After the ship was renamed USS Dover in January 1941, it also was given the IX-30 designation, used for an unclassified miscellaneous auxiliary ship. The ship was used primarily as a training vessel throughout WWII. The recommissioned USS Dover never became a part of the Navy's active fleet.
When the war came to an end, the USS Dover was decommissioned in December 1945, sold for scrap, and moved off to California in 1947. When USS Dover was stricken from the Navy's list of ships, it was its oldest commissioned vessel, having spent more than 48 years afloat and having fought in three major wars.
All systems go It has been 74 long years since Dover has had a Navy ship named after it and Mr. DePrima feels like the time is now to bring the USS Dover name back to the seas.
He noted that there are currently six ships on order by the Navy that are unnamed — and a couple of them seem to fit right in with what has become Dover's military mission around the globe.
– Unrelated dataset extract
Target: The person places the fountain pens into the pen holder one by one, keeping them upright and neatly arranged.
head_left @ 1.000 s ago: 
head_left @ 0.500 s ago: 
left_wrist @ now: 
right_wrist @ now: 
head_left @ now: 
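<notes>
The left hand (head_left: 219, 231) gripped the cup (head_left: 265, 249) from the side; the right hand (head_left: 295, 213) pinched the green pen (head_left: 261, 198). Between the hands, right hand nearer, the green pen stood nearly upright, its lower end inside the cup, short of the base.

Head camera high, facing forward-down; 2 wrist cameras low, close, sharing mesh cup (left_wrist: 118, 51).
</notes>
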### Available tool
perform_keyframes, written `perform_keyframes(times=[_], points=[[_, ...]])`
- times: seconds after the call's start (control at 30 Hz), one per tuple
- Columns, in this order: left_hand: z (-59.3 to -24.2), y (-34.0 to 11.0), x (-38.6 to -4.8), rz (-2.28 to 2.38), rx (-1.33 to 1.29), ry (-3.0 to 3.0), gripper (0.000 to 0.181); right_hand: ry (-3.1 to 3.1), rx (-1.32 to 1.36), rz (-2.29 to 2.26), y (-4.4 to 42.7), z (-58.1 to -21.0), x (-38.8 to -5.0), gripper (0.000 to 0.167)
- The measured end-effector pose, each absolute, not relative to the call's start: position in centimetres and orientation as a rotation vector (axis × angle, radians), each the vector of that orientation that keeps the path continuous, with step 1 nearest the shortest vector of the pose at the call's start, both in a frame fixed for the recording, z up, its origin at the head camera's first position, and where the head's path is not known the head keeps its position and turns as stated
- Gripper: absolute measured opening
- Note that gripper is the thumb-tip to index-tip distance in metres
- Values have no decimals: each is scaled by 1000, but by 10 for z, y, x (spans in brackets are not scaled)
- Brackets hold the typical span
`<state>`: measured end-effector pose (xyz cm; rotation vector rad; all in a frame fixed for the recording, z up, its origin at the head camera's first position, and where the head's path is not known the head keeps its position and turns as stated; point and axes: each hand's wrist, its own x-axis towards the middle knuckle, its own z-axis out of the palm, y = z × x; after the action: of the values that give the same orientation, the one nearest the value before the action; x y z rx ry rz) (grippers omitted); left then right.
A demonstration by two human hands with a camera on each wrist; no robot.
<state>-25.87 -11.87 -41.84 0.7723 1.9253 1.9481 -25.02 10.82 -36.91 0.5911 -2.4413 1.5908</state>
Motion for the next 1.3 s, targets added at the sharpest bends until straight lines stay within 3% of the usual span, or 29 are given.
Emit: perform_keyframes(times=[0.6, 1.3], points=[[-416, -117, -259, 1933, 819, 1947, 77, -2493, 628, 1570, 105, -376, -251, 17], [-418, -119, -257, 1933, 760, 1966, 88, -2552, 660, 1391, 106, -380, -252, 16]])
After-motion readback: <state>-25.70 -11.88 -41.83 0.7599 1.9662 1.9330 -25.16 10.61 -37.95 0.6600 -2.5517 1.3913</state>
They are called Expeditionary Fast Transport ships.
"This is a very interesting ship and there are two on order, unnamed," Mr. DePrima said. "These are actually USNS (United States Naval Ships), which means they are crewed by civilians. They're unarmed and their job is to get combatants to in-theater (locations) — not combat zones. These are, in essence, the C-17s of the Navy.
"These ships can travel 50 miles-per-hour, they can move 104 troops and supply them for 14 days. These are stationed all over the place for fast action."
There currently more than a dozen naval vessels named after state capitals, but the name USS Dover hasn't been used since 1945. The Secretary of the Navy has the distinction of approving naval vessel names under the direction of the president and in accordance with congressional rules. Submarines can only be named for states now.
"The Navy suggests that congressional offices wishing to express support to contact the office of the secretary of the Navy, which I have already done, and requested support from our congressional team," Mr. DePrima said.
"What it really needs is the actual city to come forward and say, 'We would like a ship named after our city, for all of the historical reasons.' "Why hasn't there ever been more of a presence on the USS Dover? I think nobody ever actually asked. I think it's time to ask."
The city of Dover officially leant its support for a potential USS Dover with its resolution on July 8 and now must wait to see how long Mr. DePrima — and the city's — dream of a boat stays afloat.